Shebang handling (script.py)

  • For any file with a shebang (#!) and the executable bit set:
    • Extract interpreter path (first token after #!). If not absolute, record ScriptNonAbsPath error.
    • Normalize /bin/... to /usr/bin/... and add a ScriptDependency on that interpreter path (base_name = last component; run_paths = directory).
  • If the shebang line contains the substring "python" (e.g. #!/usr/bin/python3.9), python-specific analysis is triggered by calling python.process_python_dependencies(action, pkg_vars, script_path, run_paths), where script_path is the full shebang line and run_paths is the effective pkg.depend.runpath for the action.

Python dependency discovery (python.py)

  • Version inference:
    • Installed path starting with usr/lib/python<MAJOR>.<MINOR>/ implies a version (dir_major/dir_minor).
    • Shebang matching ^#!/usr/bin/(<subdir>/)?python<MAJOR>.<MINOR> implies a version (file_major/file_minor).
    • If the file is executable and both imply versions that disagree, record a PythonMismatchedVersion error and use the directory version for analysis.
    • Analysis version selection:
      • If installed path implies version, use that.
      • Else if shebang implies version, use that.
      • Else if executable but no specific version (e.g. #!/usr/bin/python), record PythonUnspecifiedVersion and skip analysis.
      • Else if not executable but installed under usr/lib/pythonX.Y, analyze with that version.
  • Performing analysis:
    • If the selected version equals the currently running interpreter (sys.version_info), use in-process analysis:
      • Construct DepthLimitedModuleFinder with the install directory as the base and pass through run_paths (pkg.depend.runpath). The finder executes the local proto file (action.attrs[PD_LOCAL_PATH]) to discover imports.
      • For each loaded module, obtain the list of file names (basenames of the modules) and the directories searched (m.dirs). Create PythonDependency(action, base_names=module file names, run_paths=dirs,...).
      • Any missing imports are reported as PythonModuleMissingPath errors.
      • Syntax errors are reported as PythonSyntaxError.
    • If the selected version differs from the running interpreter:
      • Spawn a subprocess: "python. depthlimitedmf.py <install_dir> <local_file> [run_paths ...]".
      • Parse stdout lines:
        • "DEP <repr((names, dirs))>" -> add PythonDependency for those.
        • "ERR <module_name>" -> record PythonModuleMissingPath.
        • Anything else -> PythonSubprocessBadLine.
      • Nonzero exit -> PythonSubprocessError with return code and stderr.

JAR Archives

  • There is no special handling of JAR files in the current implementation.
    • get_file_type() does not classify JARs and there is no flavor/jar module.
    • The historical doc/elf-jar-handling.txt mentions the idea of tasting JARs, but this has not been implemented in pkgdepend.
  • Consequently, pkgdepend does not extract dependencies from .jar manifests or classpaths. Any Java/JAR dependency tracking must be handled out-of-band (e.g., manual packaging dependencies or future tooling).

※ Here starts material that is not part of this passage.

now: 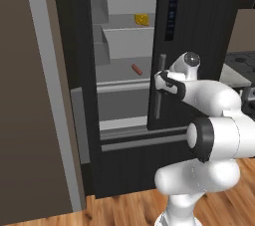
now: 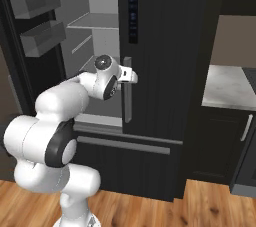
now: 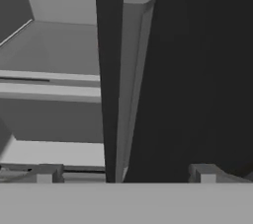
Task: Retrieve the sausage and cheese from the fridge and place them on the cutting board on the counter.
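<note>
Black fridge (image 1: 199, 31), left door swung open w/ grey bins. Inside, yellow cheese (image 1: 141, 19) sits on an upper shelf; reddish sausage (image 1: 136, 69) lies 1 shelf lower. Gripper (image 3: 126, 171), jaws wide apart, straddles the right door's grey vertical handle (image 3: 129, 85), holding nothing. Marbled counter (image 2: 227, 87) at far right.

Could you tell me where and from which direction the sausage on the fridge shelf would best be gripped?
Probably across its middle. The sausage lies flat on a lower shelf of the fridge, angled, below the cheese. Come in through the open left side, from the front and slightly above, fingers spanning its narrow width, not its length. The gripper is open, at the closed right door's handle.
</note>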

PublishingDependency Mechanics (flavor/base.py)

  • A PublishingDependency represents a dependency on one or more files located via a list of run_paths and base_names, or via an explicit full_paths list.
  • It stores debug attributes under the pkg.debug.depend.* namespace:
    • .file (base names), .path (run paths) or .fullpath (explicit paths)
    • .type (elf/python/script/smf/link), .reason, .via-links, .bypassed, etc.
  • possibly_delivered():
    • For each candidate path (join of run_path and base_name, or each full_path), calls resolve_links() to account for symlinks and hardlinks and to find real provided paths.
    • If a path resolves and the resulting path is among delivered files, the dependency is considered satisfied under the relevant variant combination.
  • resolve_internal():
    • Checks if another file delivered by the same package satisfies the dependency (via possibly_delivered against the package’s own files/links).
    • If so, the dependency is pruned. Otherwise, the error is recorded, subject to ELF’s special warning downgrade noted above.

Resolving Dependencies to Packages (dependencies.py)

  • add_fmri_path_mapping(): builds maps from paths to (PFMRI, variant combinations) for both the currently delivered manifests and the installed image (if used).
  • resolve_links(path, files_dict, links, path_vars, attrs):
    • Recursively follows link chains to real paths, accumulating variant constraints along the way and generating conditional dependencies when a link from one package points to a file delivered by another.
  • find_package_using_delivered_files():
    • For each dependency, computes all candidate paths (make_paths()), resolves them through links (resolve_links), groups results by variant combinations, and then constructs either:
      • type=require if exactly one provider package resolves the dependency, or
      • type=require-any if multiple packages could satisfy it.
    • Debug attributes include:
      • pkg.debug.depend.file/path/fullpath
      • pkg.debug.depend.via-links (colon-separated link chain per resolution)
      • pkg.debug.depend.path-id (a stable id grouping related path attempts)
    • Link-derived conditional dependencies (type=conditional) are emitted to encode that a dependency is only needed when a particular link provider is present.
  • find_package(): tries delivered files first; if not fully satisfied and allowed, tries files installed in the current image.
  • combine(), __collapse_conditionals(), __remove_unneeded_require_and_require_any():
    • Perform simplification and deduplication of the emitted dependencies and collapse conditional groups where possible.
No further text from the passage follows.